Brings me back 40 yrs when I had to change my leaf springs on my 68 Cougar Dad bought new he sold me at 18, cutting torch was our only option back then, suspension has come a long way, it still wrinkles the slicks with a Holley on a rollercam 302 and.....long live the blue oval, love my 14 xlt sc with 150 coyote, still a 302!
I use a spring compression clamps while it is sitting flat under its own weight. Then I release all bolts. Then I Jack it up. I do not have to release A arms. However, I am in love with this woman! Strong and sure of what she's teaching. Great tutorial.
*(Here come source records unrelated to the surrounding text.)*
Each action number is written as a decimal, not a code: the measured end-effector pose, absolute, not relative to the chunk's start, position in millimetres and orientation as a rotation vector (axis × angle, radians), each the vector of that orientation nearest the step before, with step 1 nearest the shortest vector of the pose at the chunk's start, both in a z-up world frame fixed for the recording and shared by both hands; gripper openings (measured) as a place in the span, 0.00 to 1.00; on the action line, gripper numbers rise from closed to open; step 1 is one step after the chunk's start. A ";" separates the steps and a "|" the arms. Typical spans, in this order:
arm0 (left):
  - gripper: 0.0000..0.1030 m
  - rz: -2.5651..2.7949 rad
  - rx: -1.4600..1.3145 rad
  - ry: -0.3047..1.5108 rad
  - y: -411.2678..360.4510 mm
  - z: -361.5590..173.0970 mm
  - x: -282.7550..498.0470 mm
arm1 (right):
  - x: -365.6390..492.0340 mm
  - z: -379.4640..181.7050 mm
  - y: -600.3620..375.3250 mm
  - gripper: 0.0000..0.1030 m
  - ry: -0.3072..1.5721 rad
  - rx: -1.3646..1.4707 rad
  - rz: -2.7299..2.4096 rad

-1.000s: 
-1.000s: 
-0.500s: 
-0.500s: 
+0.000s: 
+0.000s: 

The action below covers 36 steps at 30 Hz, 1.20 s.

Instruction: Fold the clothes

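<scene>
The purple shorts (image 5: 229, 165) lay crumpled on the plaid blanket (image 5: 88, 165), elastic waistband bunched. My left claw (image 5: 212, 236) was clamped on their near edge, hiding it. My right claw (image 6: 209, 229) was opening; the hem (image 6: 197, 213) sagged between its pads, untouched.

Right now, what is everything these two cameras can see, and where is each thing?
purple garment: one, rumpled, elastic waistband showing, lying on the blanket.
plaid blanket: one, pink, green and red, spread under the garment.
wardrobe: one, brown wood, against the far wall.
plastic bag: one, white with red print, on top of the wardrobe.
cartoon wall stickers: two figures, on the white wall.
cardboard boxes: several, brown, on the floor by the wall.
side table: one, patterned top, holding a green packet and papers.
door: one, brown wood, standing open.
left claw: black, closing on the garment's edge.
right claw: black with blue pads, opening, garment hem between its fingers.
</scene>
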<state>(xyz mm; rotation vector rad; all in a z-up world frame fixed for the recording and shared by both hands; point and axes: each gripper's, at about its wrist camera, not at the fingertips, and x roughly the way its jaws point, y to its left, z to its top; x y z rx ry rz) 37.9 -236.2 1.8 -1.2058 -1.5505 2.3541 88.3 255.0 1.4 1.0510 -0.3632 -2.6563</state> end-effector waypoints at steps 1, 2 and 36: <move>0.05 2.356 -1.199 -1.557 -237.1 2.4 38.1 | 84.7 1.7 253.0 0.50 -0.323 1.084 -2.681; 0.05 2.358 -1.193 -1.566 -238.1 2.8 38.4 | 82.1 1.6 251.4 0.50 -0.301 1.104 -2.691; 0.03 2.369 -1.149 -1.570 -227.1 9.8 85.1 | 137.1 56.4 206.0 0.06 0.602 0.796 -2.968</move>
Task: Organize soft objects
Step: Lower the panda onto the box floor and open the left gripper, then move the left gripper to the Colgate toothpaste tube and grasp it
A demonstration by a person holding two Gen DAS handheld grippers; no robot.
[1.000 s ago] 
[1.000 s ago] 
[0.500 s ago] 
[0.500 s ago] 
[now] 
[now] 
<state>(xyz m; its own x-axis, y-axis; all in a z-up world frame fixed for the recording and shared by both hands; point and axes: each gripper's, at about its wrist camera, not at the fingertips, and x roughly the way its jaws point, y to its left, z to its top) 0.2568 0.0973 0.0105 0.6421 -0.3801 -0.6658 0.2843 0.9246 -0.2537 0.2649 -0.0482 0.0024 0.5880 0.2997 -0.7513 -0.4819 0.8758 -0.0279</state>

+JJ Campbell Thank you for the great reply. We love to empower our customers by showing you how-to perform your own auto repairs while installing our high quality auto parts. Have a great day! 1aauto.com
I put this job away for 6 months. finally got it done. the best thing that helps me was my truck is from the south. all bolts came off easy. I don't have a lift like they do but I used a 3-ton jack to lift and a regular car jack to raise the lower arm to help me put back the tie rod, sway bar, upper joint and bottom bolt for the shock thanks for all your helpful information and tools I needed
When tightening a bolt/nut assembly I always tighten with the nut, the transfer of torque is different, also when using a torque wrench I always slowly apply force to the wrench until it clicks. momentum while using a torque wrench changes the real value of force applied to the fastener. Overall a great video that shows how the job is done. Thank you.
Masterpiece. Great video. Love this mechanic. Convinced me to get this done at a shop but watched all the way through to see what’s involved. Could probably do it but the forces and air guns and rust we have in New England I’m sure mine will be worse off than hers too. There’s a time and place for diy and I did the math (what the parts will cost me) and concluded I’ll take it in to the shop. Also they will do the alignment. Thanks for the video!
In the video you mention using a 22mm deep socket but it isn't listed on the supplies list (timestamp 7:34). A 21mm socket is. Very detailed and thorough like attending a class. Thanks.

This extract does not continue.